If a line in the data below includes the string "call", please return a copy of it.

= = = = = = =

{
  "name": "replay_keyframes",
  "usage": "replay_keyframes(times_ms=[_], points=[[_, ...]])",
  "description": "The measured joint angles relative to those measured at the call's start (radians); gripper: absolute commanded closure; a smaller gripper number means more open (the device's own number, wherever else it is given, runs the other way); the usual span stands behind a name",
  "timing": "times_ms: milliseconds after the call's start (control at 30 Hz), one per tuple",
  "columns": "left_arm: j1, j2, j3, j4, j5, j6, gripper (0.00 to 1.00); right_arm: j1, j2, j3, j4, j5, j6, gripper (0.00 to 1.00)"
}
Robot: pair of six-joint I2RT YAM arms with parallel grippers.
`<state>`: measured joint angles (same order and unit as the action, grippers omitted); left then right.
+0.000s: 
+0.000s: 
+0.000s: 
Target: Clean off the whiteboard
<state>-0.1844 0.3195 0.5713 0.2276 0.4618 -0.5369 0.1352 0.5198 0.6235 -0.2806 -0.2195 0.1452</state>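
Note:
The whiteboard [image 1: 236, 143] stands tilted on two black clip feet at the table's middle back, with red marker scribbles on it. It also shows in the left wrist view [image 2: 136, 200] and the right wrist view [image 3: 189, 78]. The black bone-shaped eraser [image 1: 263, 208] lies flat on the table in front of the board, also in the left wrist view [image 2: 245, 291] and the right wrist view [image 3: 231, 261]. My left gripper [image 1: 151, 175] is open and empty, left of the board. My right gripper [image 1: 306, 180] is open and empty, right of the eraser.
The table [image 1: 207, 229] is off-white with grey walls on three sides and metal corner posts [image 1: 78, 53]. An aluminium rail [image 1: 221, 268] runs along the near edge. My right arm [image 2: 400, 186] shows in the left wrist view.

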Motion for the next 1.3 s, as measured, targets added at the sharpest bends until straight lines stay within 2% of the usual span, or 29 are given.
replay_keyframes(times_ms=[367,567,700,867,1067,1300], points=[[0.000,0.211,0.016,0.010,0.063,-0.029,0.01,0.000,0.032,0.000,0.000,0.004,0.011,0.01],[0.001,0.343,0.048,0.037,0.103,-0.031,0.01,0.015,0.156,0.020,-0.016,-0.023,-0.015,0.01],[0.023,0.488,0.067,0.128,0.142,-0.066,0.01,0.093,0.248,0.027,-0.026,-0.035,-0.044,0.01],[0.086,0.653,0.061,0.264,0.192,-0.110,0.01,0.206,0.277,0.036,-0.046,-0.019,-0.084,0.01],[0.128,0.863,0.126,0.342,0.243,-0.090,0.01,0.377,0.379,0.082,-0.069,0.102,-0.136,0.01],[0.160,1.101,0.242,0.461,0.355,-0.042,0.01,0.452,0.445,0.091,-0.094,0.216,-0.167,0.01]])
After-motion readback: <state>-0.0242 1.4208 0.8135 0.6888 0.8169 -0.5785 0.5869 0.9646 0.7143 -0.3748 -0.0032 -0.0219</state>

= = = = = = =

Solution to this problem:
  "description": "The measured joint angles relative to those measured at the call's start (radians); gripper: absolute commanded closure; a smaller gripper number means more open (the device's own number, wherever else it is given, runs the other way); the usual span stands behind a name",
  "timing": "times_ms: milliseconds after the call's start (control at 30 Hz), one per tuple",

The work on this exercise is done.